Exercise: Look below for the line with "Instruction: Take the". Retype it and every line after it to the end, exactly, but leave out the pictures.
[Opening Collected material section]
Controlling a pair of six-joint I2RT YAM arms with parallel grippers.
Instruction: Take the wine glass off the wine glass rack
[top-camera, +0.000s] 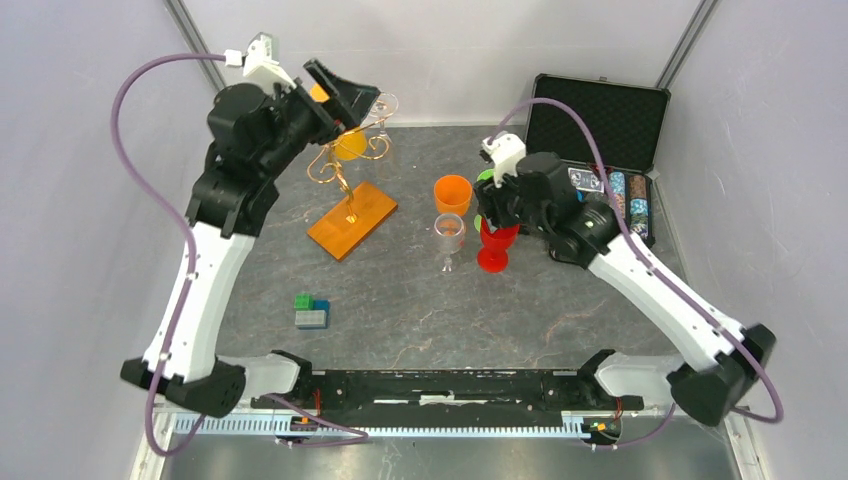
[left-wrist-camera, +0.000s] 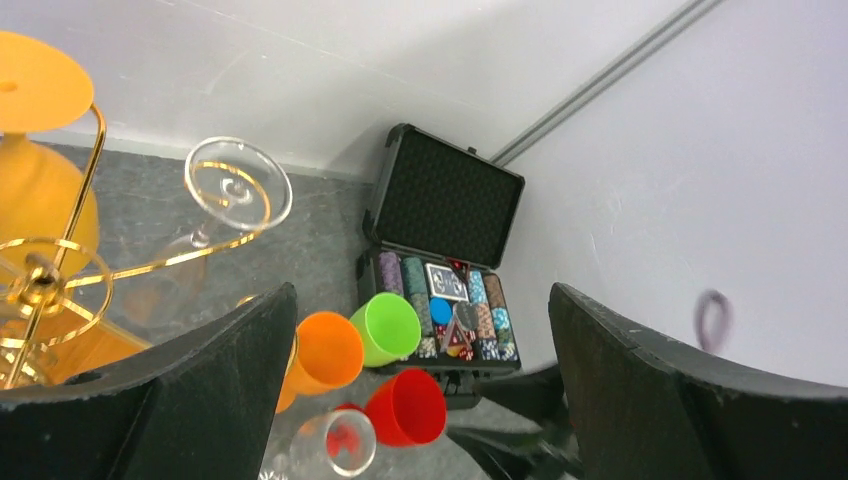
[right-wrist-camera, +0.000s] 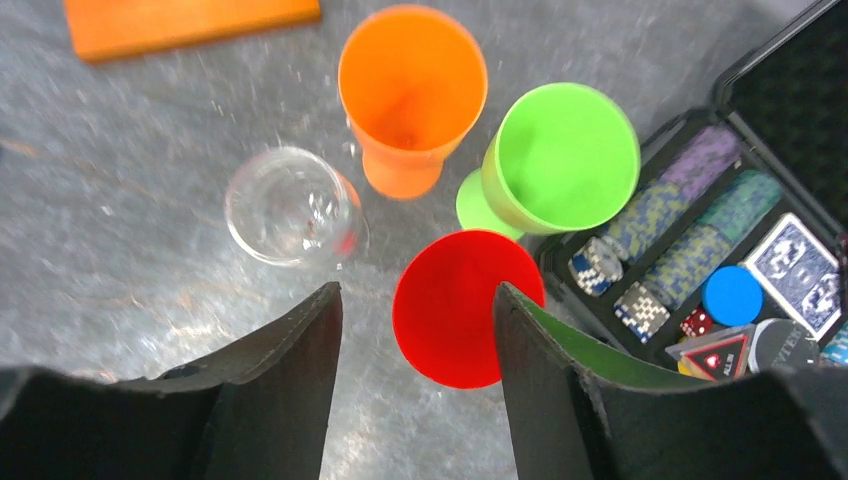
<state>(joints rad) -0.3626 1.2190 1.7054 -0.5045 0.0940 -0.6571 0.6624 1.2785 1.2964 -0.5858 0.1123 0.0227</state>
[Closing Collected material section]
Finished exercise:
Instruction: Take the wine glass off the wine glass rack
[top-camera, +0.000s] 
[left-wrist-camera, +0.000s] 
[right-wrist-camera, +0.000s] 
<state>(joints rad) -0.3626 1.2190 1.7054 -0.5045 0.0940 -0.6571 0.6624 1.2785 1.2964 -0.5858 0.1123 0.0227</state>

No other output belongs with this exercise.